Task directions: Set down the listing again, word for word.
___ Source data
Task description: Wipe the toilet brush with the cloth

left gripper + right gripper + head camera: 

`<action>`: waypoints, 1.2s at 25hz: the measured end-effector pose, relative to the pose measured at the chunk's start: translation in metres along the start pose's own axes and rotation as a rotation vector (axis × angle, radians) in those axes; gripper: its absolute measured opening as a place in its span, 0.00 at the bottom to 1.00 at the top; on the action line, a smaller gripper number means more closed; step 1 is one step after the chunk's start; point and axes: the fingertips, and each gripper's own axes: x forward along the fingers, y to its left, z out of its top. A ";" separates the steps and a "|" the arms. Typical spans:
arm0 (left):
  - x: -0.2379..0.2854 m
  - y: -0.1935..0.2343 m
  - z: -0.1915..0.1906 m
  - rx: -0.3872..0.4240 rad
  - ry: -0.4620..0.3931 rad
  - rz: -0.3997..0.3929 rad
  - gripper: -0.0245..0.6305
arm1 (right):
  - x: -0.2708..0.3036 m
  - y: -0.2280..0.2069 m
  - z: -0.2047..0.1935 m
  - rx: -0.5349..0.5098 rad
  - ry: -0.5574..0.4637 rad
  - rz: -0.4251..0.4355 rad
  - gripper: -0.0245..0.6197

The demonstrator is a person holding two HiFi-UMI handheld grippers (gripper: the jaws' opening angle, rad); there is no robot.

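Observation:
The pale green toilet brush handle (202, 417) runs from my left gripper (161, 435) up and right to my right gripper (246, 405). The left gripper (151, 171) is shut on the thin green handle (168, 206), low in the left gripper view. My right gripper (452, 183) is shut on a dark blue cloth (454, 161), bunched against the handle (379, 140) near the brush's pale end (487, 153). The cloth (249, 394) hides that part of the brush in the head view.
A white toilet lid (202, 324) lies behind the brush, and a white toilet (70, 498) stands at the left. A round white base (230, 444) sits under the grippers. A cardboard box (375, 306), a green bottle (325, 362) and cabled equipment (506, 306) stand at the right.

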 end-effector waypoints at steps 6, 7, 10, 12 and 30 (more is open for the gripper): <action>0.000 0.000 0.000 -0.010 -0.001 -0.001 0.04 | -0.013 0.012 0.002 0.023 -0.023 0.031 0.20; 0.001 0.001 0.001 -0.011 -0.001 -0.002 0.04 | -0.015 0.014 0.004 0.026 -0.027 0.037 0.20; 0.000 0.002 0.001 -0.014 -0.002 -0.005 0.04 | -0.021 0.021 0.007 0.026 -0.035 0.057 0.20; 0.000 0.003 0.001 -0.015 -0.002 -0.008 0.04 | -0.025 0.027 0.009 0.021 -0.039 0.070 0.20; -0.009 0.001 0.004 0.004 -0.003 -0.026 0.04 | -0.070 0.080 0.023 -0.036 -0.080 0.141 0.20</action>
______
Reply:
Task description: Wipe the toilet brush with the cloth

left gripper + right gripper + head camera: 

`<action>`: waypoints, 1.2s at 25hz: the measured end-effector pose, relative to the pose measured at the chunk's start: translation in metres along the start pose's own axes and rotation as a rotation vector (axis × angle, radians) in those axes; gripper: its absolute measured opening as a place in its span, 0.00 at the bottom to 1.00 at the top; on the action line, a smaller gripper number means more closed; step 1 is one step after the chunk's start; point and axes: the fingertips, and each gripper's own axes: x forward along the fingers, y to its left, z out of its top. A ";" separates the steps and a "|" the arms. Typical spans:
arm0 (left):
  - x: -0.2379..0.2854 m
  - y: -0.1935..0.2343 m
  - z: -0.1915..0.1906 m
  - rx: -0.3872..0.4240 rad
  - ry: -0.4620..0.3931 rad
  - rz: -0.3997..0.3929 rad
  - gripper: -0.0245..0.6305
arm1 (right):
  - x: -0.2708..0.3036 m
  - y: -0.2280..0.2069 m
  - z: -0.2047..0.1935 m
  - rx: -0.5349..0.5098 rad
  - ry: -0.5574..0.4637 rad
  - rz: -0.4251..0.4355 rad
  - gripper: -0.0245..0.6197

The demonstrator is a person holding two HiFi-UMI handheld grippers (gripper: the jaws' opening angle, rad); there is no robot.

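Observation:
The pale green toilet brush handle (202, 417) runs from my left gripper (161, 435) up and right to my right gripper (246, 405). The left gripper (151, 171) is shut on the thin green handle (168, 206), low in the left gripper view. My right gripper (452, 183) is shut on a dark blue cloth (454, 161), bunched against the handle (379, 140) near the brush's pale end (487, 153). The cloth (249, 394) hides that part of the brush in the head view.
A white toilet lid (202, 324) lies behind the brush, and a white toilet (70, 498) stands at the left. A round white base (230, 444) sits under the grippers. A cardboard box (375, 306), a green bottle (325, 362) and cabled equipment (506, 306) stand at the right.
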
 end-effector waypoints at steps 6, 7, 10, 12 and 30 (more is open for the gripper): <action>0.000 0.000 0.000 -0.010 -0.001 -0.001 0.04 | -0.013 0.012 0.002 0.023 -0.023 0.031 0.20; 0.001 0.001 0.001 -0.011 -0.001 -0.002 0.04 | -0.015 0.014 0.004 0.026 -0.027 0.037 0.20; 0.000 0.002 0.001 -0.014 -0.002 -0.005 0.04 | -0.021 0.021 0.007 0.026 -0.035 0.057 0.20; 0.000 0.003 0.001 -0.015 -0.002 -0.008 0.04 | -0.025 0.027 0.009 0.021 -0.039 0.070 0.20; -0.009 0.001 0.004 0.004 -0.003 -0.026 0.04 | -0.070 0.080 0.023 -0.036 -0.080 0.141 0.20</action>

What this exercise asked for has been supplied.